Apertus Pharmaceuticals is a company.
Key people at Apertus Pharmaceuticals.
Apertus Pharmaceuticals is a contract development and manufacturing organization (CDMO) based in St. Louis, Missouri, specializing in active pharmaceutical ingredient (API) development, analytical services, formulation development, and small- to medium-scale cGMP manufacturing of prescription drugs, including sterile injectables, topical creams, liquids, tablets, capsules, suppositories, and DEA-regulated controlled substances (Schedules II-V).[1][2][3][5] With around 12 employees and annual revenue under $5 million, it serves pharmaceutical companies needing expertise in drug discovery, preclinical development, process optimization, analytical method validation, and domestic production of critical APIs like those for cancer drugs such as lomustine.[1][2][4] The company addresses supply chain vulnerabilities by enabling U.S.-based manufacturing, recently partnering with the API Innovation Center to onshore production of essential generic cancer drug ingredients, enhancing national health security amid drug shortages.[3]
Apertus Pharmaceuticals was founded in 2012 (with some sources noting 2011) by Dr. David Gindelberger (Chief Scientific Officer) and Dr. Rick Ryan (CEO), both Ph.D. chemists with deep expertise in pharmaceutical synthesis and commercialization.[2][4][5] Gindelberger, with a PhD in Organometallic Chemistry from UC Berkeley and prior roles at ExxonMobil, Materia (commercializing olefin metathesis catalysts), and as president of a custom manufacturing organization (CMO) serving clients like Sigma Aldrich, brought hands-on experience in lab setup, organic synthesis, and 21+ patents spanning controlled substances and formulations.[5] Ryan complemented this with leadership in API and formulation projects.[5] Starting with API development for local St. Louis labs, they rapidly expanded to analytical services, DEA registrations, and cGMP manufacturing capabilities for diverse products like magnetic nanoparticles and extended-release drugs, achieving FDA inspection success in 2020.[1][5]
Apertus rides the wave of U.S. pharmaceutical reshoring amid global supply chain disruptions, drug shortages (especially for oncology generics like lomustine), and national security mandates for domestic critical medicine production.[3] Its timing aligns with initiatives like Missouri's Advanced Manufacturing Resiliency Grant supporting API Innovation Center collaborations, countering overreliance on foreign APIs (90%+ from China/India) and bolstering health security.[3] Market forces favoring it include rising FDA scrutiny on quality, demand for controlled substances, and CDMO growth for small-batch innovators unable to scale in-house.[1][2] By enabling U.S.-made APIs and formulations, Apertus influences the ecosystem through partnerships that expand access to hospital/pharmacy supplies, foster supply chain resiliency, and support biotech startups in preclinical phases.[3][5]

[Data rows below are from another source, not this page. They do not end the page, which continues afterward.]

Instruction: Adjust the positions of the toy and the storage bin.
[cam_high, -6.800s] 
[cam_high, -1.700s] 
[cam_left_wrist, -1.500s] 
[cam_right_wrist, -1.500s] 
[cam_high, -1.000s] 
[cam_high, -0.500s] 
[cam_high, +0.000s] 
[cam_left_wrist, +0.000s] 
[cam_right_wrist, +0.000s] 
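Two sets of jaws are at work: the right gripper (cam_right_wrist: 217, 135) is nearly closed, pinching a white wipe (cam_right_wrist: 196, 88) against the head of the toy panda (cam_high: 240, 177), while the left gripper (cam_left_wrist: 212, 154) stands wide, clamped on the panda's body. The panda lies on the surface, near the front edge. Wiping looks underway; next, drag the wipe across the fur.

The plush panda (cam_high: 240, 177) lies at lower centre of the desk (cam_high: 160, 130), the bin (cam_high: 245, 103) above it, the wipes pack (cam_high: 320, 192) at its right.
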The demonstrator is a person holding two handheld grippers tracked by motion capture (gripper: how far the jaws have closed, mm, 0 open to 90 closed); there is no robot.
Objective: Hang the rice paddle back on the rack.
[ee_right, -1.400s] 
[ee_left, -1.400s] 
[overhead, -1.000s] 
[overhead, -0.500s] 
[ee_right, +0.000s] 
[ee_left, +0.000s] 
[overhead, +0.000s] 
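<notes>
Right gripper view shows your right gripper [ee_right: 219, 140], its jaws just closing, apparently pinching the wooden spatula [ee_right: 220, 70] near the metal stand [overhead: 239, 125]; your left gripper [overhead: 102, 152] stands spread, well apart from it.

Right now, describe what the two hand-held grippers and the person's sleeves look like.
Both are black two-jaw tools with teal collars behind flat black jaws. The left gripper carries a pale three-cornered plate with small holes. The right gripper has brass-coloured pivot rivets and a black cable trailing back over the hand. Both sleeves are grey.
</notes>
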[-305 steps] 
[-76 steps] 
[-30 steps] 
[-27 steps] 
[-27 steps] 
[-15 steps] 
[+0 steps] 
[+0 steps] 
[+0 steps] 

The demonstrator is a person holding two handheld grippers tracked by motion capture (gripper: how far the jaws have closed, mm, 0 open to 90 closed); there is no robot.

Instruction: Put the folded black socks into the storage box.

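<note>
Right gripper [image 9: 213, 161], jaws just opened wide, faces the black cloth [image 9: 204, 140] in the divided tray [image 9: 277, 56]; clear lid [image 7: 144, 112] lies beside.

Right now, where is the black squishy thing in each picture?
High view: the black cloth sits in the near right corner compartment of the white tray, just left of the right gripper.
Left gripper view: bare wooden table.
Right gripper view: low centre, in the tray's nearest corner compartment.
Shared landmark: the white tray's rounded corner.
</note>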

Apertus is poised for expansion via strategic alliances like its 2024 API Innovation Center acquisition/deal, scaling domestic API output for high-demand generics and controlled substances while leveraging cGMP upgrades for larger clinical/commercial batches.[3] Trends like AI-driven drug discovery, personalized meds, and stricter U.S. reshoring policies (e.g., via grants/executive orders) will amplify its role, potentially growing revenue beyond $5M through oncology and DEA portfolios.[2][3] Its influence may evolve from niche CDMO to key ecosystem enabler, humanizing supply chains by ensuring reliable U.S. access to life-saving drugs—reinforcing its founding mission of specialized, compliant pharma services in a shortage-prone world.[1][3][5]
Key people at Apertus Pharmaceuticals.